Raccomandazioni generali

– In tutte le Strutture Sanitarie Pubbliche deve essere presente un sistema di notifica rivolto agli odontoiatri pediatrici riguardante i pazienti oncologici in età evolutiva.
– Tutti i pazienti candidati a chemio-radioterapia devono essere sottoposti a una visita odontoiatrica accurata, al momento della diagnosi della patologia.
– A tutti i pazienti candidati a chemio-radioterapia devono essere completate tutte le terapie conservative e/o estrattive (denti decidui compromessi, ortodondonzia e traumi ecc.) prima dell’inizio della terapia.
– È doveroso prendere in opportuna considerazione i possibili effetti sulle strutture dento-maxillo-facciali, a lungo termine, del trattamento chemioterapico.
– Il personale sanitario specialistico di pertinenza è rappresentato primariamente da odontoiatra pediatrico, igienista dentale e logopedista.
– È auspicabile istituire un Registro delle problematiche odontoiatriche nei pazienti pediatrici neoplastici.
– È opportuno che questi pazienti siano trattati all’interno del SSN/SSR.
– Nell’ambito del sistema ECM è auspicabile un aggiornamento costante sia del personale odontoiatrico/igienista, sia del personale medico/infermieristico oncologico.
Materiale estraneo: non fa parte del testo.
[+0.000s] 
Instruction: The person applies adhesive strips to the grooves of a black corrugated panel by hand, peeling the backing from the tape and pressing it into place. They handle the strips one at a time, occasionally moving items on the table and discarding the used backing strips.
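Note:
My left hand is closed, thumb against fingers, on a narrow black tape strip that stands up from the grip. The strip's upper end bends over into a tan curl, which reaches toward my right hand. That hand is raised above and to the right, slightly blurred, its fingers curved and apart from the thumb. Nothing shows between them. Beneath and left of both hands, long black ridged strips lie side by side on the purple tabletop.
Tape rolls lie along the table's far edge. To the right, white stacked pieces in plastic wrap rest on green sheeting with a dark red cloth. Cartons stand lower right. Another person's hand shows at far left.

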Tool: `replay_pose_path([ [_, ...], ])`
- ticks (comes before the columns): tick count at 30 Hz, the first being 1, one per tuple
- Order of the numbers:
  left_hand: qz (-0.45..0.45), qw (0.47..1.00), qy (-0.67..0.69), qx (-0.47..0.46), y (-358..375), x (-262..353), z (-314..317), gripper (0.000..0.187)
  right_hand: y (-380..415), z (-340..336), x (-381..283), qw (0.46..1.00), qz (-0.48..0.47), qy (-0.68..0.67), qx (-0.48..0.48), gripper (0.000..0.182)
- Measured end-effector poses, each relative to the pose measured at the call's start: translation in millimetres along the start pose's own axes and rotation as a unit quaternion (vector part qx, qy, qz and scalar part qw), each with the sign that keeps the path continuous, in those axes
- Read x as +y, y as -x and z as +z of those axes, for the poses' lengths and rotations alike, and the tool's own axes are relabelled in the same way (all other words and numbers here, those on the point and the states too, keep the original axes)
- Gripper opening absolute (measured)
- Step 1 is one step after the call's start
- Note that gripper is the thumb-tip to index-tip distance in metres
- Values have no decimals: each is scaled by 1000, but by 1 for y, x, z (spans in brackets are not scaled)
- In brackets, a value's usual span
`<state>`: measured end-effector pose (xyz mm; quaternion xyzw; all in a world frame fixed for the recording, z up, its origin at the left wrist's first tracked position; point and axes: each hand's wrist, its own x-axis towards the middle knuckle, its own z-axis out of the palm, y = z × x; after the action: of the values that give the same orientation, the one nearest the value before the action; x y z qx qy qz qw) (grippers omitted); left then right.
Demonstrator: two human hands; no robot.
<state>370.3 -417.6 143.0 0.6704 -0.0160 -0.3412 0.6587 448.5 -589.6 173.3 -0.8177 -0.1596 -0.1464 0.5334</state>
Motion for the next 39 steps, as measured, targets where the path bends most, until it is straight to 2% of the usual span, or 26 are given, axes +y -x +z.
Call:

Odontoiatria preventiva. Raccomandazioni

– Tutti i pazienti devono ricevere un’adeguata istruzione onde acquisire la necessaria abilità per adottare e mantenere le opportune misure di igiene orale. I familiari/caregivers devono essere coinvolti nel percorso educativo e motivazionale.
– L’utilizzo della clorexidina sotto forma di collutorio è consigliabile in quei pazienti che, al momento della visita odontoiatrica, presentano gengivite e/o malattia parodontale o uno scarso livello d’igiene orale (Fonseca, 2004; Gibson, 2004, Glenny et al., 2004; Clarkson et al., 2007).
– È essenziale una dieta non cariogena.
– È necessario un programma educativo nutrizionale rivolto ai genitori per prevenire ulteriori problematiche odontoiatriche (Il Gruppo di lavoro, pur consapevole della mancanza di un’evidenza scientifica sufficiente a includere tale Raccomandazione nella categoria A, considera, in maniera unanime, questa Raccomandazione di fondamentale importanza).
– Istruzioni di igiene orale devono essere impartite ai pazienti e ai genitori prima dell’inizio della terapia antineoplastica.
– È raccomandato lo spazzolamento dei denti almeno 2 volte al giorno con una quantità di dentifricio al fluoro secondo le fasce d’età, come riportato nelle LG sopracitate.
– Lo spazzolino, di uso esclusivo del bambino, deve essere cambiato ogni 3 mesi, oppure sostituito dopo ogni episodio infettivo che abbia interessato la cavità orale.
– Se il paziente soffre di bocca urente/dolorante, è raccomandato l’uso di uno spazzolino morbido.
– I genitori sono i responsabili dell’igiene orale dei loro bambini fino all’età di 6 anni, come riportato nelle LG sopracitate.
– Per i neonati, i genitori devono essere istruiti su come pulire le mucose con una garza/tessuto non tessuto.
– L’uso di strumenti aggiuntivi (filo interdentale ecc.) e le applicazioni di fluoro topico devono essere prescritti dal personale odontoiatrico basandosi sul rischio di carie individuale del soggetto.